Vorträge und Posterpräsentationen (mit Tagungsband-Eintrag):

V. Dagiene, G. Futschek:
"Bebras International Contest on Informatics and Computer Literacy: A contest for all secondary school students to be more interested in Informatics and ICT concepts";
Vortrag: 9th WCCE 2009, Bento Goncalves; 27.07.2009 - 31.07.2009; in: "Proceedings 9th WCCE 2009, Education and Technology for a Better World", (2009), ISBN: 978-3-901882-35-7; Paper-Nr. 161, 2 S.



Kurzfassung englisch:
The international Bebras contest on informatics is organized similar to the Kangaroo of Mathematics
competition. The Bebras contest addresses all secondary school students of age 10-19. The participating students
have to solve on PCs 18 to 21 tasks within 45 minutes. All students of a school may participate, also those who
had no informatics lessons before. There are at least 3 age groups: Benjamin grade 5-8, Junior grade 9-10, and
Senior grade 11-13 [1,2].
The Bebras International Contest on Informatics and Computer Literacy covers a wide area of topics:
information comprehension, use of computer systems, algorithmic thinking, structures, patterns, puzzles and ICT
and society [3]. The tasks are developed by an international expert team of educators and scientists that ensures a
high quality of the presented tasks [4].
The first Bebras contest took place in Lithuania in 2004 and was from the beginning a big success with
thousands of participating students in all categories [1]. Bebras is the Lithuanian word for the vivid and
intelligent animal beaver that lives in rivers and lakes of many countries in the world. From the very beginning
of this contest the Lithuanian organizers had the goal to internationalize this contest. From 2005 also some other
countries organized Bebras contests: Poland, The Netherlands, Latvia, Estonia, Slovakia, Germany and Austria.

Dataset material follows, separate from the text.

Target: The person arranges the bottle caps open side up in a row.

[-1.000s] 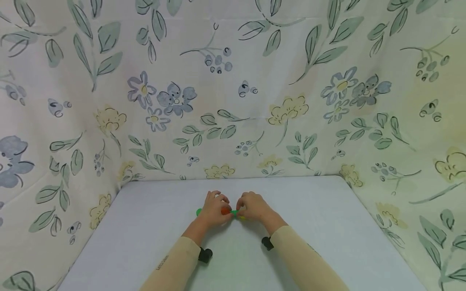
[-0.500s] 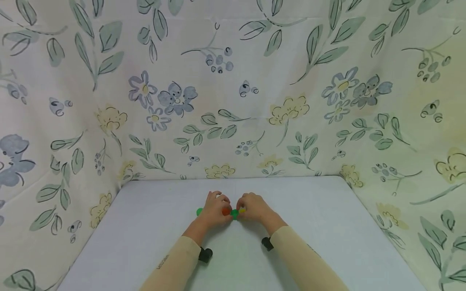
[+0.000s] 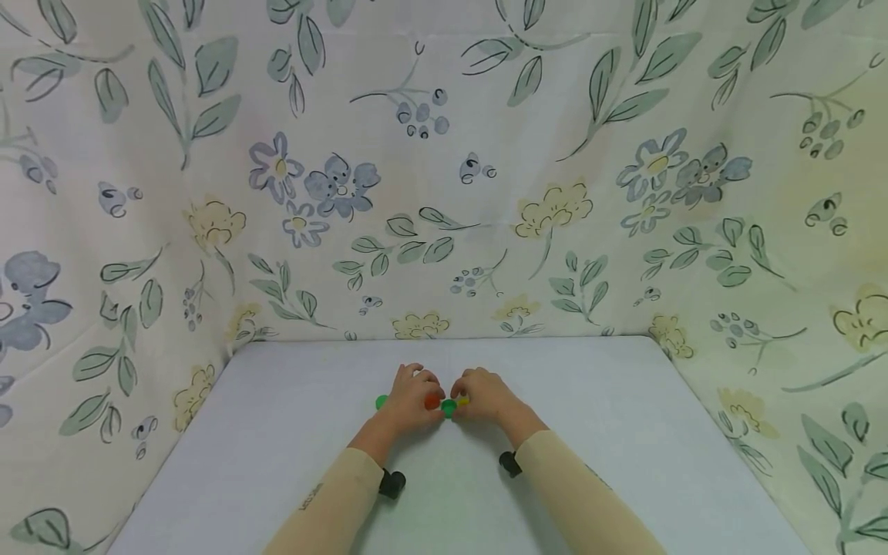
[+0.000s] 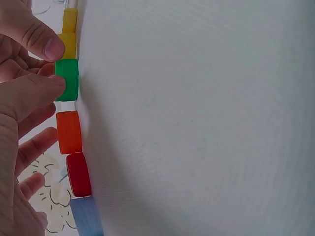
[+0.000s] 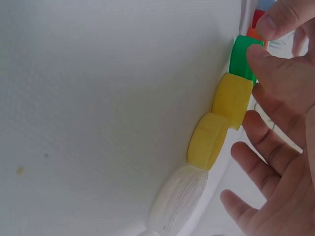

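A green bottle cap (image 3: 449, 408) sits between the two hands, on the table. My left hand (image 3: 408, 402) pinches it from the left, its thumb (image 4: 55, 87) on the cap's near side. From the other side my right hand (image 3: 484, 395) also pinches it, the thumb (image 5: 257, 51) lying over its edge. Beside it in the left wrist view come an orange cap (image 4: 69, 132), a red cap (image 4: 78, 174) and a blue cap (image 4: 87, 216). Toward the right hand, two yellow caps (image 5: 234, 101) and a clear cap (image 5: 179, 196) continue the row. Fingers hide parts of the row.
Another green cap (image 3: 381, 402) shows just left of the left hand. The white table (image 3: 305, 432) ends at a back edge against a floral cloth (image 3: 430, 185). Black wrist cameras (image 3: 393, 485) stick out under the sleeves.
The green cap between the hands has turned so its round face shows in the head view; a yellow cap now shows higher beside it. Both hands stay nearly in place.
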`<act>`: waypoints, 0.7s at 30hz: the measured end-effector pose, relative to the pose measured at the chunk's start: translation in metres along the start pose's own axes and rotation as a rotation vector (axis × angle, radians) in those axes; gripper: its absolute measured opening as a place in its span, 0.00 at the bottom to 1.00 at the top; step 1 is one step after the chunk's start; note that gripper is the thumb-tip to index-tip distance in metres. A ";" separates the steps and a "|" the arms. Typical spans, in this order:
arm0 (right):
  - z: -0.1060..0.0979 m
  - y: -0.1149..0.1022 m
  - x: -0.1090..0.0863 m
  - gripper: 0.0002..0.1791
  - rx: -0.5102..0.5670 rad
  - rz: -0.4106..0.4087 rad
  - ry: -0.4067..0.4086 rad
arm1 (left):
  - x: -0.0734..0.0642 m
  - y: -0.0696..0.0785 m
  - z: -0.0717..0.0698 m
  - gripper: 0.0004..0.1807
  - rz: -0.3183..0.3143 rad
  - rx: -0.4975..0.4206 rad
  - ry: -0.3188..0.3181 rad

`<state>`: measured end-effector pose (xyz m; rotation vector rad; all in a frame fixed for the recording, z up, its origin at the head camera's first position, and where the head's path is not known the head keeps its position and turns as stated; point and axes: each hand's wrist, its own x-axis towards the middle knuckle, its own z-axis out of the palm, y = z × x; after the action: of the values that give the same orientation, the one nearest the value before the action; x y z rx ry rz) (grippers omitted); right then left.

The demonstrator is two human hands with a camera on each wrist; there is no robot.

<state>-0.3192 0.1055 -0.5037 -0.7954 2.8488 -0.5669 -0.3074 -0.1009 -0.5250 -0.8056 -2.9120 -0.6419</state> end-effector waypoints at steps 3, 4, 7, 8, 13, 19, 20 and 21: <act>0.000 -0.001 0.000 0.12 0.009 -0.002 -0.004 | 0.000 -0.001 0.000 0.12 0.008 0.006 0.002; 0.000 -0.001 0.000 0.12 0.014 -0.001 -0.005 | -0.001 -0.001 0.000 0.12 0.008 0.006 0.002; 0.000 -0.001 0.001 0.13 0.012 -0.005 -0.004 | -0.001 -0.002 0.000 0.12 0.010 0.012 0.020; 0.000 -0.002 0.001 0.13 0.006 -0.002 -0.003 | -0.002 -0.003 -0.001 0.12 0.009 0.012 0.030; 0.001 -0.001 0.003 0.17 -0.011 0.009 -0.006 | -0.002 -0.005 -0.003 0.12 0.029 0.015 0.094; 0.002 -0.002 0.005 0.16 -0.036 -0.015 0.016 | -0.004 -0.008 -0.004 0.12 -0.021 0.028 0.092; 0.002 -0.003 0.005 0.15 -0.043 -0.017 0.023 | -0.004 -0.008 -0.005 0.13 -0.037 0.029 0.085; 0.001 -0.004 0.005 0.15 -0.048 -0.017 0.030 | -0.005 -0.008 -0.006 0.14 -0.056 0.032 0.070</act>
<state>-0.3217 0.0991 -0.5036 -0.8268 2.8955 -0.5192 -0.3073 -0.1120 -0.5238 -0.6862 -2.8827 -0.6126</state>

The main goal of the Bebras contest is to motivate pupils to be more interested in informatics topics. Solving of
interesting tasks that need some thinking skills to solve them may support the interest in informatics [5]. The key
idea is not to ask for already learned knowledge but to present challenging Informatics problems that need
thinking skills and solving strategies to be solved.